Outros dois programas (nada ousados, mas bem sucedidos) na linha do bom e barato são o Sr. Brasil e o Qual é, Bicho?, ancorados respectivamente nos talentos de Rolando Boldrin e Renato Consorte. Um e outro já fizeram coisa parecida antes, mas souberam manter a forma. Não trazem nenhuma grande novidade, muito ao contrário, mas são adequados. Boldrin devolve à TV algo que estava em falta no vídeo: um passeio pela alma do povo brasileiro, em toda a sua singeleza. E Consorte, com sua turma, oferece às crianças informações do reino animal extremamente importantes para a sua formação fora da escola.

Completam o bloco das boas novidades o Mar Sem Fim e o De Fininho, dois programas bem realizados, cada qual no seu gênero, cada um com seu público, mas ambos pertinentes, do ponto de vista da adequação à grade de uma TV como a Cultura. Com uma ressalva: o De Fininho inédito, que vai ao ar às 20 horas de terça-feira, ficaria melhor no sábado à tarde, com reprise no domingo.

Fórmulas antigas podem dar certo, como nos casos de Boldrin e Consorte, mas podem dar errado, como o Senta Que Lá Vem Comédia. O gênero teleteatro tem origem nos primórdios da televisão, quando o novo meio eletrônico de transmissão de imagens à distância era, em si, revolucionário. No Brasil dos anos 1950/60, antes do advento do vídeo-tape, a televisão ao vivo não tinha ainda criado seus próprios conteúdos e, por isso, era um meio ‘a serviço de’ – do teatro, da dança, do futebol. Meio século depois, com o êxito mundial da estética da teledramaturgia brasileira, o teleteatro tornou-se anacrônico. No caso do Senta… o problema é agravado pelo repertório, tão antigo quanto a fórmula. Para piorar trata-se, até onde sei, de um projeto desequilibrado na relação custo-benefício. O resultado artístico não compensa o investimento.
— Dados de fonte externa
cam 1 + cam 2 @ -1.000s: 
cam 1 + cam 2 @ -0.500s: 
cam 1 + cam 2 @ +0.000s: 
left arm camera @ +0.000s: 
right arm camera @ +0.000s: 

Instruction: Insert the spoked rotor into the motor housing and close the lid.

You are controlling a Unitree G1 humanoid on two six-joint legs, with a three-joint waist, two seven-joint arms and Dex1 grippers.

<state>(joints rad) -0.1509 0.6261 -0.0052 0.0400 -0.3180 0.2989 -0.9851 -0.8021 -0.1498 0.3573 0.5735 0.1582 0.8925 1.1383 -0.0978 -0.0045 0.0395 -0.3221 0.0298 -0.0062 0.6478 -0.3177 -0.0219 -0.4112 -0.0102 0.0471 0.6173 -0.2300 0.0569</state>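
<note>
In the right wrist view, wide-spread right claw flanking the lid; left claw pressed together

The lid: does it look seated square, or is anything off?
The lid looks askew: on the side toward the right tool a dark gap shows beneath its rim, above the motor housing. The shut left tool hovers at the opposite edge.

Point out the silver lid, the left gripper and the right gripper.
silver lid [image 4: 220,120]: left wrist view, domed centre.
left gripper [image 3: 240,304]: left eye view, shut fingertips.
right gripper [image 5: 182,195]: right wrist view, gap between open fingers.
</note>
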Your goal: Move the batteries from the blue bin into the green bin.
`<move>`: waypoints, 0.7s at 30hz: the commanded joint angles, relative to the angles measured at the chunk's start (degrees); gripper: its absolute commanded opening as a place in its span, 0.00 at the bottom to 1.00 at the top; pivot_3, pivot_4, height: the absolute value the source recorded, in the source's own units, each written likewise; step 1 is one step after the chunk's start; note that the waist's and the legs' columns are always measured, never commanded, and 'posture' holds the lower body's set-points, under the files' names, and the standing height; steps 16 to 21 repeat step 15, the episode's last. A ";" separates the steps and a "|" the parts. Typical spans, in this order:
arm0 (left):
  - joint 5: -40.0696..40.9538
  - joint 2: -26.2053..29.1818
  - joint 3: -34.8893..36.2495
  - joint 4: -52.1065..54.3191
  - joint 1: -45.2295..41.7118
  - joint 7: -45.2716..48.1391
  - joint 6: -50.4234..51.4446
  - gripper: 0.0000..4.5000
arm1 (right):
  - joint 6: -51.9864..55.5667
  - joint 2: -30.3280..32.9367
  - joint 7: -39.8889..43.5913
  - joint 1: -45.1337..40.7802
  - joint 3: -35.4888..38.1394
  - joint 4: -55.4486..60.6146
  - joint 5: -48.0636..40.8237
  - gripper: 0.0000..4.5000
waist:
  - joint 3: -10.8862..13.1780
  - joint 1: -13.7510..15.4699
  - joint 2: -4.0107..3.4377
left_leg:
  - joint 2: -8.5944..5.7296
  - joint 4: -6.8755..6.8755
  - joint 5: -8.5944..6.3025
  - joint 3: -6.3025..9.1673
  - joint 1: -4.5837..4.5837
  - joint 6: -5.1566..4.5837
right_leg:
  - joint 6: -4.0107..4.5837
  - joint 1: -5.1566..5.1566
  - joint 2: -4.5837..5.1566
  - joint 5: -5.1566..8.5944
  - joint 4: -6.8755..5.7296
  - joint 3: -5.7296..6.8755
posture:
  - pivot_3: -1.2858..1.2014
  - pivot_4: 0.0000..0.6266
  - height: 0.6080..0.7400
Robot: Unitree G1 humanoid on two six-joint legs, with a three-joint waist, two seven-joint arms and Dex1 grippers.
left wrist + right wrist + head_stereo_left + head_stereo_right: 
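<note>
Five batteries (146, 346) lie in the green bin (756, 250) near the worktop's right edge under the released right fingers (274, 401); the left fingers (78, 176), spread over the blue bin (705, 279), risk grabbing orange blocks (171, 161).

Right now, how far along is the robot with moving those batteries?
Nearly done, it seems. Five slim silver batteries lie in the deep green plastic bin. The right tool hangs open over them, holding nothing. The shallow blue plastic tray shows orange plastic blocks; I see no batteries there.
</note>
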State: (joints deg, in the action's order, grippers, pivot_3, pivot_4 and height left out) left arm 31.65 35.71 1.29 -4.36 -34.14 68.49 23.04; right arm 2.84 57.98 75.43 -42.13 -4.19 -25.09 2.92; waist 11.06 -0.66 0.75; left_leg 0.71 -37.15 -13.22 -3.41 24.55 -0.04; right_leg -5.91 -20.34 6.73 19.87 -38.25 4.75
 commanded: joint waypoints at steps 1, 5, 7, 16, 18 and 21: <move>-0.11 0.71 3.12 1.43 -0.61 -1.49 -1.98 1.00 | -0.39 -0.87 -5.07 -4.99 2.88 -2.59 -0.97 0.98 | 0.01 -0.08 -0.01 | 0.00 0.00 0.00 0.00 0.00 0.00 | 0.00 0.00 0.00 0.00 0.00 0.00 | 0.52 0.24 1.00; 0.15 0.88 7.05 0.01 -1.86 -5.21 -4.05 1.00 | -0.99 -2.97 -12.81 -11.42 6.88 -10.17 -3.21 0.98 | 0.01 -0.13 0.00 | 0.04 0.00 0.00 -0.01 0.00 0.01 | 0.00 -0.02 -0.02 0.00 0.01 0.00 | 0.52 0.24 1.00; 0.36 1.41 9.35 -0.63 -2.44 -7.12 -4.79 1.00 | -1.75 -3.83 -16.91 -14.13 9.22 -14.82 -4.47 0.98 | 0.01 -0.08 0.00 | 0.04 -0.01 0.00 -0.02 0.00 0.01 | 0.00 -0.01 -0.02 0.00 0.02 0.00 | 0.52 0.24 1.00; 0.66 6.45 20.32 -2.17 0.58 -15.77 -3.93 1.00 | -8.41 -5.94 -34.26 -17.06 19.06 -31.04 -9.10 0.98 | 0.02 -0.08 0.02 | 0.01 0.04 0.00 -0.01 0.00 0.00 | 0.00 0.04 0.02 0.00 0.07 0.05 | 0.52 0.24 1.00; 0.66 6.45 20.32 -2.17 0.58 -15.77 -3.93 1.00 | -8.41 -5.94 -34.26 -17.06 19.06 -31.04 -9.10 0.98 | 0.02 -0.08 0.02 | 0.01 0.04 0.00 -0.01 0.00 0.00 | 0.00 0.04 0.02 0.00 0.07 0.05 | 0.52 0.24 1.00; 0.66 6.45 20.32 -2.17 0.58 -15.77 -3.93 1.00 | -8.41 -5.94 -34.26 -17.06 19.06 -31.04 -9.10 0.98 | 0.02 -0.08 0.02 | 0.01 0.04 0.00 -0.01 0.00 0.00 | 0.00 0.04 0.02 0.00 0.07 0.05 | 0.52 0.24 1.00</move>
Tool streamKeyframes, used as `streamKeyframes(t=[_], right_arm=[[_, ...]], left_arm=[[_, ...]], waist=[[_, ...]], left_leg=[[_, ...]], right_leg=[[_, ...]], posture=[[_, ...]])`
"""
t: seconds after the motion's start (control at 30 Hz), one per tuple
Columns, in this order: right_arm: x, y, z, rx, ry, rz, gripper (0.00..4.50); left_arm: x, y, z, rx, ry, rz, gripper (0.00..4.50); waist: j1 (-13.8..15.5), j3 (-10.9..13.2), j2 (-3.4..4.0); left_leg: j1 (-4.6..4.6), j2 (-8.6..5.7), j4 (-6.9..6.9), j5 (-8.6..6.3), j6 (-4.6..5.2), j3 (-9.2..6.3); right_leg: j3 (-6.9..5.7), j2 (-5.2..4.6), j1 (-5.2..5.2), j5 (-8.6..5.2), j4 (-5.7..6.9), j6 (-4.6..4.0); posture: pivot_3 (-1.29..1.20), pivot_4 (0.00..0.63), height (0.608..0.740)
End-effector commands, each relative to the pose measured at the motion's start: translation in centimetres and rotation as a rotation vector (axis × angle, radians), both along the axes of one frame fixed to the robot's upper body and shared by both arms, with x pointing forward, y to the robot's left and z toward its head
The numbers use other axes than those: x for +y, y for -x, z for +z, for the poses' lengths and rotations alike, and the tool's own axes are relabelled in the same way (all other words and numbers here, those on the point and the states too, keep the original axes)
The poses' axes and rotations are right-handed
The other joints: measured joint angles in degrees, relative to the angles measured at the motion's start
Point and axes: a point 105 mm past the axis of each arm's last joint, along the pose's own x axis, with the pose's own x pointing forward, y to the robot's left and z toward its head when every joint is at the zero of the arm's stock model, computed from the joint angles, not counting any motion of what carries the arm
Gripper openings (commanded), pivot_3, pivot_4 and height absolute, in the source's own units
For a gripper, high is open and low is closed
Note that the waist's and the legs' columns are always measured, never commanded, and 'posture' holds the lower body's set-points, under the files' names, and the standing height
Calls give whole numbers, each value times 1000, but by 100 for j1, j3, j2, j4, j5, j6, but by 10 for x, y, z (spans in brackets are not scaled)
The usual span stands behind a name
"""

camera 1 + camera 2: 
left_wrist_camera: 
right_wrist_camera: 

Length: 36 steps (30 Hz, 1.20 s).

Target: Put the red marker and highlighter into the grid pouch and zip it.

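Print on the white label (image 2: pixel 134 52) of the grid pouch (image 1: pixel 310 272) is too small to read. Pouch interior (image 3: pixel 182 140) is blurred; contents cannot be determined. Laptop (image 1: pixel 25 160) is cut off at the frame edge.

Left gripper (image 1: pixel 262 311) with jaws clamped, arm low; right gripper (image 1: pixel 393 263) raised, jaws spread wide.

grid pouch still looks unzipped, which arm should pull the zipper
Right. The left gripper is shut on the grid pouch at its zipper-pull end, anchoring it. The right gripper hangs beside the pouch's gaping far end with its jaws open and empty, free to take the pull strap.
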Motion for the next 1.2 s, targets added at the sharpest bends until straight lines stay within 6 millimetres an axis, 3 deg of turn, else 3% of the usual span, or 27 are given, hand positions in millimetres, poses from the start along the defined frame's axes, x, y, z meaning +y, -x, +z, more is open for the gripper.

Outra aposta de alto risco no passado é a tentativa de ressuscitar os velhos festivais de música popular. Seu custo, tal como o do teleteatro, não é baixo. E sua qualidade depende em grande medida da qualidade da ‘nova música do Brasil’, um risco adicional. O que se ouve, nos últimos anos, só aumenta a saudade da música brasileira do século passado. Mas, como o Festival Cultura vai até setembro, é esperar para conferir.

Fechando este bloco incluo o Silvia Poppovic. Pouco tenho a acrescentar a tudo o que já escrevi a respeito nas semanas seguintes à estréia. Trata-se de uma revista de variedades que deveria estar na programação vespertina, e não no horário nobre – e mesmo assim, com muitas modificações de conteúdo. A Silvia é uma profissional séria, exigente e experiente, mas foi exposta desnecessariamente a um desgaste que não merece. Conheço-a há muitos anos, o suficiente para supor que ela própria não deve estar feliz com o programa que faz.

Restam para análise, mas em próximos comentários, os programas antigos que foram repaginados – como o Roda Viva, o Vitrine, o Metrópolis e o Cartão Verde. E ficam de fora, por falta de novidades, os telejornais – o que pode parecer, e é, um paradoxo.’